Parents often think their children grow up too quickly, but few are prepared for the problem that Michael Dedekian and his colleagues at the University of Massachusetts Medical School reported recently.

At the annual Pediatric Academic Society meeting in May in San Francisco, they presented a report that described how a preschool-age girl, and then her kindergarten-age brother, mysteriously began growing pubic hair. These cases were not isolated; in 2004, pediatric endocrinologists from San Diego reported a similar cluster of five children.
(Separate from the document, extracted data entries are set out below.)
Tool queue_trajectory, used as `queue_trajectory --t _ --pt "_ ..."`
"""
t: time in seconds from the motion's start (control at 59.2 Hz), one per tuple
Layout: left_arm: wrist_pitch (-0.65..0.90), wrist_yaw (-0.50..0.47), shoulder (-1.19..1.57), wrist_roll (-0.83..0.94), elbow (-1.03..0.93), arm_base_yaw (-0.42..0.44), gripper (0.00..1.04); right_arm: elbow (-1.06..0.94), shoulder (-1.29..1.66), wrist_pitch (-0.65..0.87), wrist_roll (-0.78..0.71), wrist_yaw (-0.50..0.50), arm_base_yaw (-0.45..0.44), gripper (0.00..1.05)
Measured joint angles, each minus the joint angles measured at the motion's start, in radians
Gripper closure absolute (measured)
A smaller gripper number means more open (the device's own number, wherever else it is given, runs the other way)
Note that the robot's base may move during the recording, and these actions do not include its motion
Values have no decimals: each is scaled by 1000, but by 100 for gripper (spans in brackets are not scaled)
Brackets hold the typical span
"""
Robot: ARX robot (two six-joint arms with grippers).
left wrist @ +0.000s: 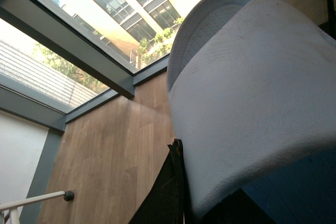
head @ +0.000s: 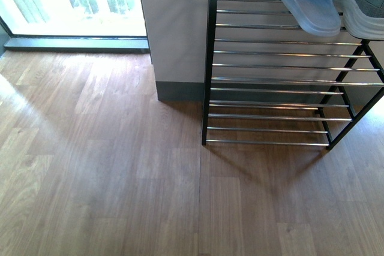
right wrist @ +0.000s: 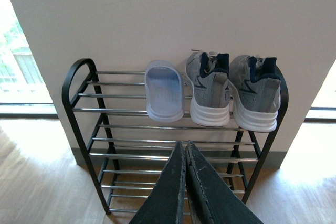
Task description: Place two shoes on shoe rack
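Status check, right wrist view: both shoes sit on the top tier of the rack [right wrist: 79,85], side by side and touching – first shoe [right wrist: 210,90] just beside a pale blue slipper [right wrist: 164,92], second shoe [right wrist: 255,90] at the rack's end upright. Heels and white soles face the right gripper [right wrist: 185,150]; their long axes run across the rods, toes to the wall.

Right gripper is clenched with nothing between its fingers, well clear of the rack and pointing at the shoes, so we judge this arm the nearer one.

Left gripper [left wrist: 176,182]: only dark finger edges show, under a pale rounded thing [left wrist: 252,93] that fills the view – we cannot tell whether it is grasping or released.

We judge placement done; no shoe lies on the floor [head: 120,178].
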Motion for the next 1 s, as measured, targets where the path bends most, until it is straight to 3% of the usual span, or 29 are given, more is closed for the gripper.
queue_trajectory --t 0.135,0.997 --pt "0 0 0 0 0 0 103 -49 -36 6 0 0 0 103" --pt "0 0 0 0 0 0 103 -68 -599 -499 0 0 1 103"
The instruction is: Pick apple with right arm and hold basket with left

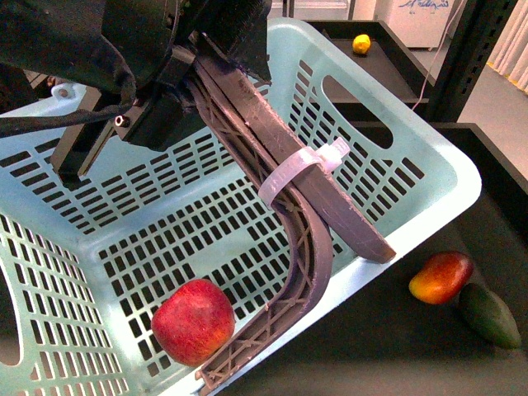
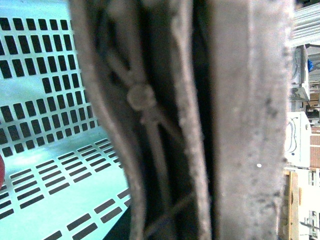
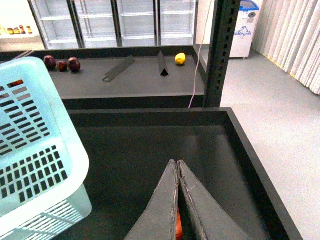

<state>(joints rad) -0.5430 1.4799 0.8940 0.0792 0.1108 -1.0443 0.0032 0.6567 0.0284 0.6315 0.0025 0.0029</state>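
Observation:
The pale mint-green basket (image 1: 445,177) hangs tilted in the front view, lifted by its brown handles (image 1: 280,148), which a white zip tie (image 1: 301,169) binds together. My left gripper (image 1: 191,64) is shut on the top of those handles; in the left wrist view the handles (image 2: 165,125) fill the picture and hide the fingers. The red apple (image 1: 192,322) lies inside the basket on its slotted floor, beside the lower end of the handles. My right gripper (image 3: 178,162) is shut, empty, over the dark tray to the right of the basket (image 3: 30,125).
A red-yellow mango (image 1: 441,276) and a green fruit (image 1: 489,313) lie on the dark tray right of the basket. A yellow fruit (image 3: 180,58) and small dark red fruits (image 3: 61,64) sit on the far shelf. A black post (image 3: 222,50) stands at the tray's far corner.

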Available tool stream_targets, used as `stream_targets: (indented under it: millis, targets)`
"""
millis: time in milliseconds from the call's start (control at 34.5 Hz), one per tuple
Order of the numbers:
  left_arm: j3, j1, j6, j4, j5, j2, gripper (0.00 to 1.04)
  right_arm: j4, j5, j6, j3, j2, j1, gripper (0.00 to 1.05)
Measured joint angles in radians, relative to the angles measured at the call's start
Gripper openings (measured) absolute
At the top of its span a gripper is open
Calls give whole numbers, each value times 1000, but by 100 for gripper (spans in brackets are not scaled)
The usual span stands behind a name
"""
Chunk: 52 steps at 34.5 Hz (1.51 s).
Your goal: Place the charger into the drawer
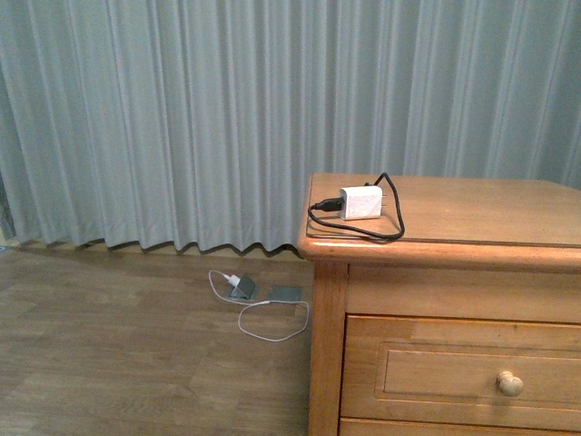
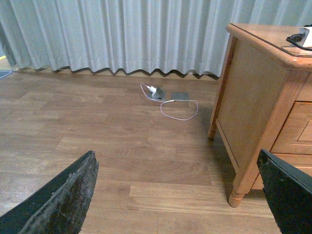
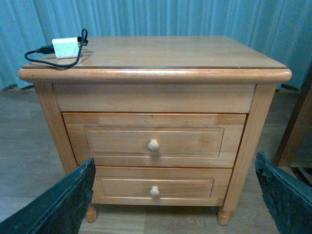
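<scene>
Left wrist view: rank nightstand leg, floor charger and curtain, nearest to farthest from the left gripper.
1. Nightstand leg: front corner, right of the left gripper.
2. Floor charger: on the floor, farther back.
3. Curtain: behind everything.

Front view: the nightstand [image 1: 436, 241] runs off the right and bottom edges, so you see only part of the upper drawer [image 1: 454, 372]. It is closed and its interior is hidden.

Floor: the grey pieces [image 1: 272, 292] on the white cable [image 1: 263, 331] are too small to identify.

Left wrist view: the right edge cuts the charger [image 2: 306, 35], leaving one corner.

Left gripper [image 2: 176, 161] and right gripper [image 3: 174, 163]: their fingers [image 2: 63, 200] run out of frame.

Right wrist view: one finger [image 3: 58, 204] covers an end of the lower drawer [image 3: 156, 187]. A dark wooden piece [image 3: 295, 131] at the edge is cut off and unidentifiable.
</scene>
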Motion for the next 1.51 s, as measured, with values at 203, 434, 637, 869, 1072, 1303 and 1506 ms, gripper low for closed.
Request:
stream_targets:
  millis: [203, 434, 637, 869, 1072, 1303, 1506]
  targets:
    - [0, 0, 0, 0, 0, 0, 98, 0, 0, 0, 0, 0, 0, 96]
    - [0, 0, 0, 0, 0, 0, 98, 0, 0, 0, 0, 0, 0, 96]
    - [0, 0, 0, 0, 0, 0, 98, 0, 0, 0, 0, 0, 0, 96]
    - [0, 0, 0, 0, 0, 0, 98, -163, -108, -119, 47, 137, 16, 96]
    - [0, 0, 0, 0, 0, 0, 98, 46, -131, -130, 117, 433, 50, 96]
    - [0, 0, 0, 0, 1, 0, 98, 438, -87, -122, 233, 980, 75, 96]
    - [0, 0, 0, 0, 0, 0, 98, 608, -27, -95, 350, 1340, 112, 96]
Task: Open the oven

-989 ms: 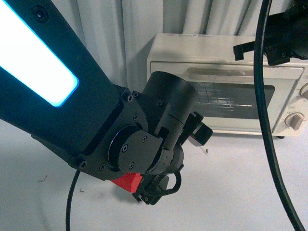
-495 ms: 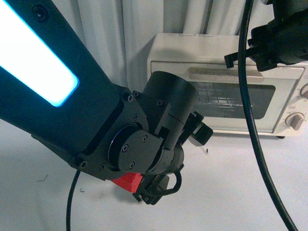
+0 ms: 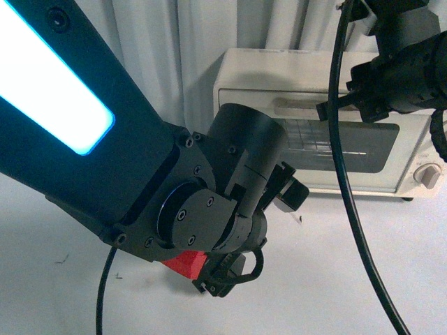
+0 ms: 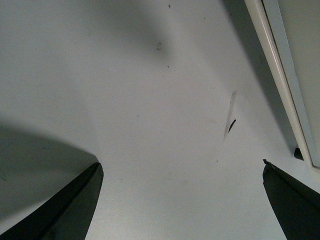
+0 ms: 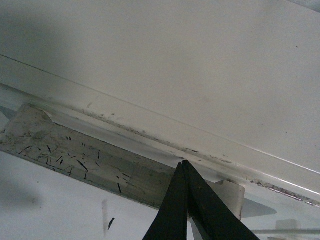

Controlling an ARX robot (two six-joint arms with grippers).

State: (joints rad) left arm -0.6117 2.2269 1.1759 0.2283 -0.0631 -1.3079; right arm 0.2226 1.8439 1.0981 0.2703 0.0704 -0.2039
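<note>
Jaws of the left arm [image 3: 105, 153] stand spread wide and empty at near left, fingertips [image 4: 65, 210] low over the white bench [image 4: 150, 125]. Jaws of the right arm [image 3: 401, 84] are clenched tip to tip on nothing, poised at the silver handle [image 5: 75, 155] of the oven [image 3: 265, 77]; contact cannot be confirmed. Oven sits at far right on the bench, door [image 3: 314, 143] closed, knob [image 3: 426, 174] on its right side, pale curtain [image 3: 140, 42] behind.
</note>
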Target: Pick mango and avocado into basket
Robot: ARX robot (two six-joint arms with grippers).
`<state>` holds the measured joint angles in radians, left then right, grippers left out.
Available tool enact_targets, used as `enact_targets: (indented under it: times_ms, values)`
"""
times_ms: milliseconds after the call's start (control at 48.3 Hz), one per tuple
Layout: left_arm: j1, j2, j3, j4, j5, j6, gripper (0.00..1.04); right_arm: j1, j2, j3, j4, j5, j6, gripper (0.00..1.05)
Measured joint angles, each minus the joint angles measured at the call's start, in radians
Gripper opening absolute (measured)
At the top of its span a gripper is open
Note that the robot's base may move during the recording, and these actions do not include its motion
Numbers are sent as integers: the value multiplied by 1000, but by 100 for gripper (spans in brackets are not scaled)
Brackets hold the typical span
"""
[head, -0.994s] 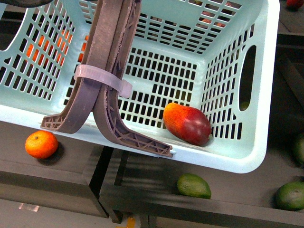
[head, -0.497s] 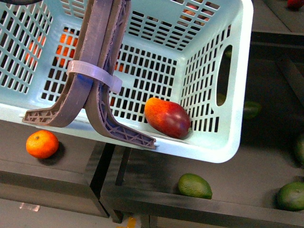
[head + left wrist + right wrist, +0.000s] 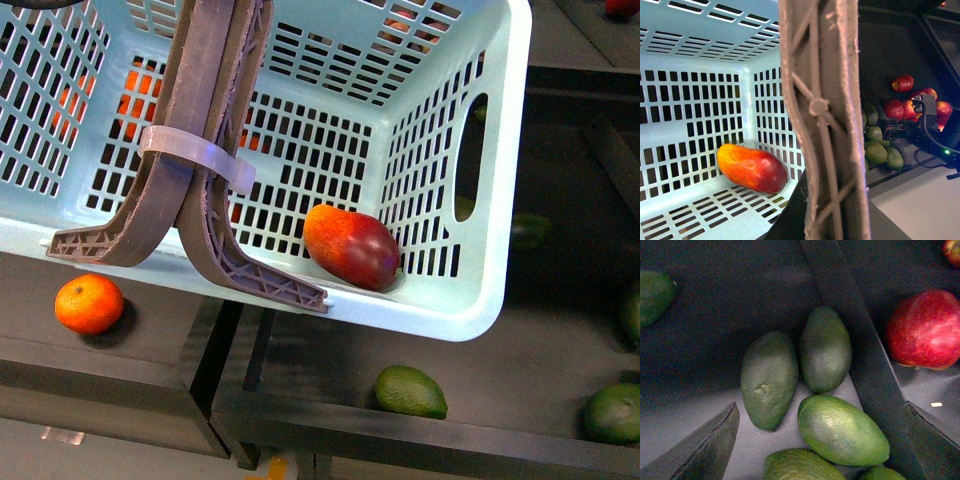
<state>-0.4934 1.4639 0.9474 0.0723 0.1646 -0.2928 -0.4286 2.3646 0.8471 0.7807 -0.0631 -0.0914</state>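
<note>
Mango sits in basket, avocado pending; my right gripper hangs spread wide over it (left gripper unseen, can't tell).

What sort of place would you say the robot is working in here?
Probably a shop-style produce display: dark divided bins hold sorted avocados and red apples, and a slotted shopping basket already holds a mango.
</note>
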Motion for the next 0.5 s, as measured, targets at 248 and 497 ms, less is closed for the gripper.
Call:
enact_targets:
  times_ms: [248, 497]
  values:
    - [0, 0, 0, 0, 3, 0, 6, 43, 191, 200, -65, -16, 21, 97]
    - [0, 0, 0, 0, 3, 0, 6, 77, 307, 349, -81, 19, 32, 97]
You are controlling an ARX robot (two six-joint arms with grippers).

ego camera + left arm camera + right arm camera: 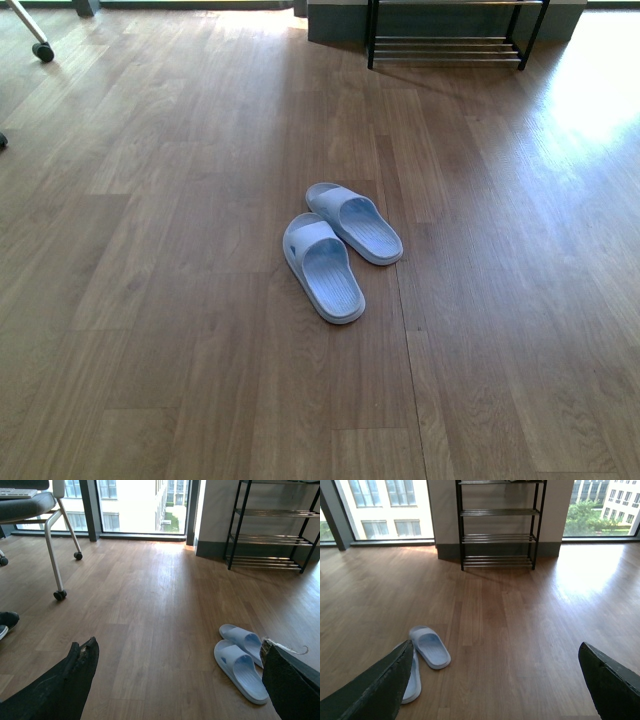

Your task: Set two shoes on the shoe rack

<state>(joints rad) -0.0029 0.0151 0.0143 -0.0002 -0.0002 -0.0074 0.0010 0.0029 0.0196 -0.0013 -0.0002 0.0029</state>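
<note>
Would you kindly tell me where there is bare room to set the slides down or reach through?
The rack's three lower tiers are bare across their width; its top tier is cut off. The floor between the rack and the slides is open, as is the floor either side of them. Only the chair, far left, crowds anything.

Two pale blue slides (325, 270), one shoe rack (498, 538), one chair (30, 506).
</note>
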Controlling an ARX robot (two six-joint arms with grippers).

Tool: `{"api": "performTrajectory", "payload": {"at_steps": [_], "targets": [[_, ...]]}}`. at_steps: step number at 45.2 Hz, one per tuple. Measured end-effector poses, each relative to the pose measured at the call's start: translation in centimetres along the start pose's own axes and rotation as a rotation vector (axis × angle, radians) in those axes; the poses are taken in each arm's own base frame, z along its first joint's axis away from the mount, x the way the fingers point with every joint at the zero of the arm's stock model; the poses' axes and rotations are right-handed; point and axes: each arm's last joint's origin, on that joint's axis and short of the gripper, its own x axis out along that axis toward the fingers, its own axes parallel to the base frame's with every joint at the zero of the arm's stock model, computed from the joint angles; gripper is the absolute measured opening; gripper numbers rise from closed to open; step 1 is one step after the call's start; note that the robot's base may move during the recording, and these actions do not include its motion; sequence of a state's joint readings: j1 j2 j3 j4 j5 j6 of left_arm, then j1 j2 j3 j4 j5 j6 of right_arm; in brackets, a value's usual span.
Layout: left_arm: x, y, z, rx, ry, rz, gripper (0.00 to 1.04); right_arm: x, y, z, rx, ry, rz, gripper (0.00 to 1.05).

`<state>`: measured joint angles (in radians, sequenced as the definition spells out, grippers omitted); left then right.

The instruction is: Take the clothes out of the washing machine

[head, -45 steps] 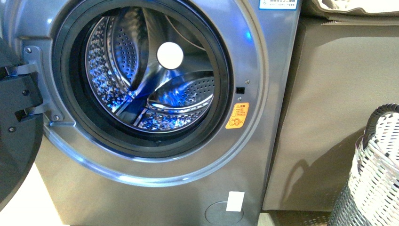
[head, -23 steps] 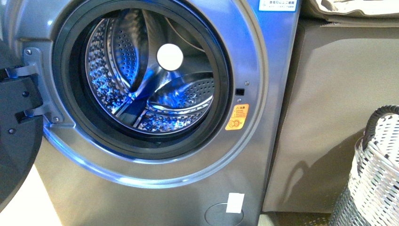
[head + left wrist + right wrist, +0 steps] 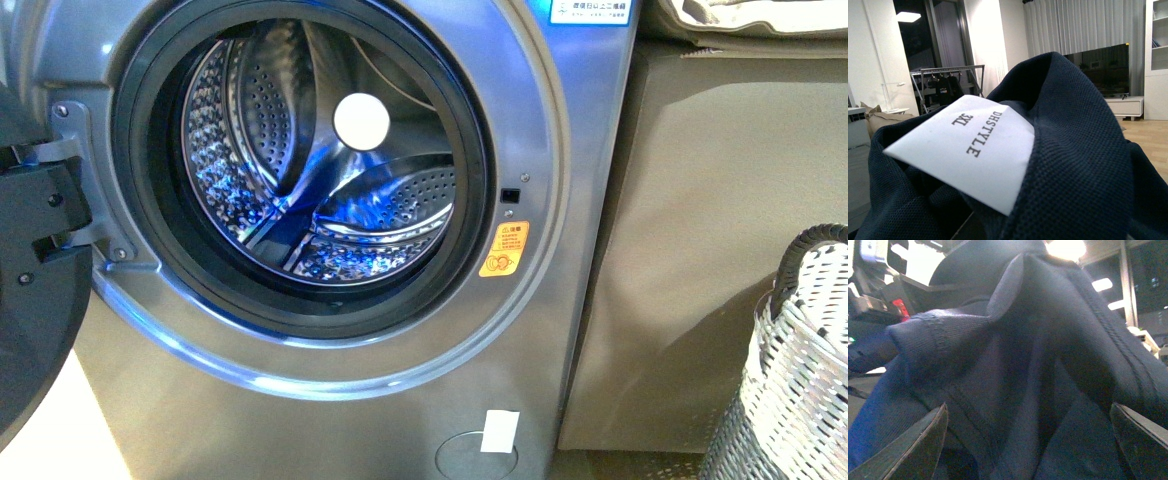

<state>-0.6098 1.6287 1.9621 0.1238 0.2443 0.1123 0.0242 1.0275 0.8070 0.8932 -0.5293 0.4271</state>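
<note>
the drum [image 3: 260,150] of the grey washing machine [image 3: 300,410] stands bare in the front view, its door [image 3: 40,300] swung open at the left. the clothes [image 3: 1083,165], a dark navy knit garment, fill both wrist views and lie out of the front camera's sight. your right gripper [image 3: 1028,410] shows its two fingers [image 3: 918,445] spread wide, with the cloth draped over and between them rather than pinched. your left gripper does not show at all. the garment and its white size label [image 3: 968,145] cover that lens, so you cannot tell whether the pincer is pressed on the fabric or not.

the main risk, by the look of it, is the garment slipping. with the right fingers apart, the cloth seems to hang on that side by drape alone, and a quick swing or tilt could let it slide off. if the left hold is thin, say on a collar edge, the whole weight may pull free and land on the floor short of the woven basket [image 3: 790,400] at the right. loose folds could also catch on the open door or the basket's rim as you carry across. both wrist cameras are smothered, so you would be guiding the drop half blind. move slowly and look for the cloth in the front view before letting go.
</note>
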Motion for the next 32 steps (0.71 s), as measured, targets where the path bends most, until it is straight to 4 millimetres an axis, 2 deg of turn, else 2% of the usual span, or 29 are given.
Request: {"api": "performTrajectory", "payload": {"at_steps": [4, 5, 20, 32], "targets": [[0.0, 0.0, 0.0, 0.000, 0.000, 0.000, 0.16, 2.1, -0.1, -0.3, -0.004, 0.036, 0.008, 0.97], [0.0, 0.0, 0.0, -0.001, 0.000, 0.000, 0.16, 3.2, -0.1, -0.6, -0.003, 0.062, 0.024, 0.97], [0.0, 0.1, 0.0, 0.001, 0.002, 0.013, 0.16, 10.4, 0.2, -3.5, -0.080, 0.184, 0.082, 0.97], [0.0, 0.2, 0.0, 0.002, 0.000, 0.016, 0.16, 13.5, 0.2, -4.1, -0.142, 0.118, 0.049, 0.97]]}}
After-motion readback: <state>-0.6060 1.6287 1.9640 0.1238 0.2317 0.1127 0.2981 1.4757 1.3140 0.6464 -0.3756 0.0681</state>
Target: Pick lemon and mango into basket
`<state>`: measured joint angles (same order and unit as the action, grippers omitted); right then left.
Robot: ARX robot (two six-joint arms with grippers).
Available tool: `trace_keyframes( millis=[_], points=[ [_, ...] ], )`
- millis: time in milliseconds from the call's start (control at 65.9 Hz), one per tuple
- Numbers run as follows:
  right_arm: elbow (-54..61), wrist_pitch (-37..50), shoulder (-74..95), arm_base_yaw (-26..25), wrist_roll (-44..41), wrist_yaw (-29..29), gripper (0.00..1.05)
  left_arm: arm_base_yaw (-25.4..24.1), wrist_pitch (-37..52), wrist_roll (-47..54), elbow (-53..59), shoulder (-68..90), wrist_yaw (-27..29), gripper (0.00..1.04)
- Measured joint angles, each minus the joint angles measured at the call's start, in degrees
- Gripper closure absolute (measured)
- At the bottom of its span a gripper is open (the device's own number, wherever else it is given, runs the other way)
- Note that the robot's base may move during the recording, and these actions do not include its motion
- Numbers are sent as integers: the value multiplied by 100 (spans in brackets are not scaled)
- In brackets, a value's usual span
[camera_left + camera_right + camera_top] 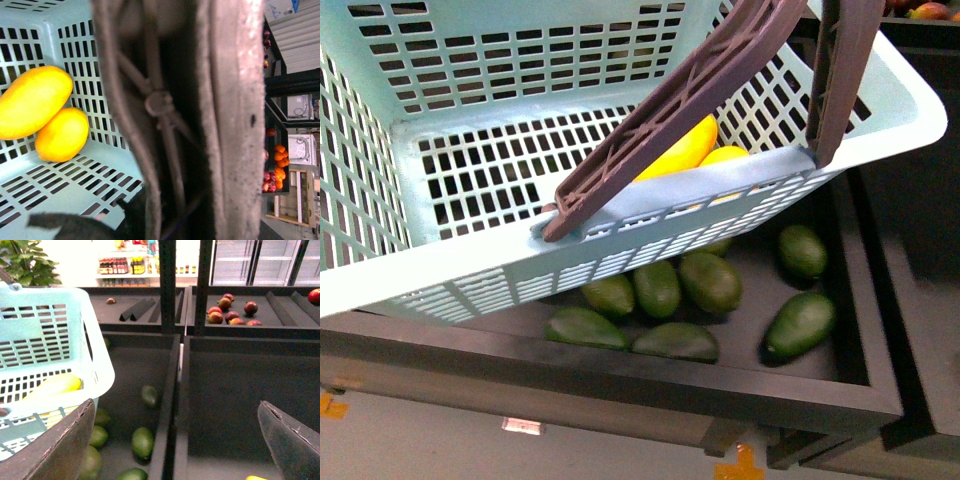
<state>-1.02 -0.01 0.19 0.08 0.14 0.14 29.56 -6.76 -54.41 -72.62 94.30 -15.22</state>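
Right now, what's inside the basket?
The basket holds two yellow fruits lying against each other on its slotted floor: a longer mango and a rounder lemon. The brown handles cover part of the floor in both views, so anything under them can't be seen.

Even, bright overhead light in the front view; the light aqua slotted plastic basket (pixel 470 120) looks washed out. The left wrist view's foreground is blurred; the right wrist view's background glares white
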Motion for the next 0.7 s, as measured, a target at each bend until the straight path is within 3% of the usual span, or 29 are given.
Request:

It turns out that there have been clusters of cases in which children have prematurely developed signs of puberty, outbreaks similar to epidemics of influenza or environmental poisonings. In 1979, the medical journal the Lancet described an outbreak of breast enlargement among hundreds of Italian schoolchildren, probably caused by estrogen contamination of beef and poultry.

Increasingly though the science is still far from definitive and the precise number of such cases is highly speculative some physicians worry that children are at higher risk of early puberty as a result of the increasing prevalence of certain drugs, cosmetics and environmental contaminants, called “endocrine disruptors,” that can cause breast growth, pubic hair development and other symptoms of puberty.

Most commonly, outbreaks of puberty in children are traced to accidental drug exposures from products that are used incorrectly. Dedekian’s first patient was evaluated for possible genetic endocrine problems and a rare brain tumour before the cause of her puberty was discovered. It turned out that her testosterone level was almost 100 times normal, in the range of an adult man.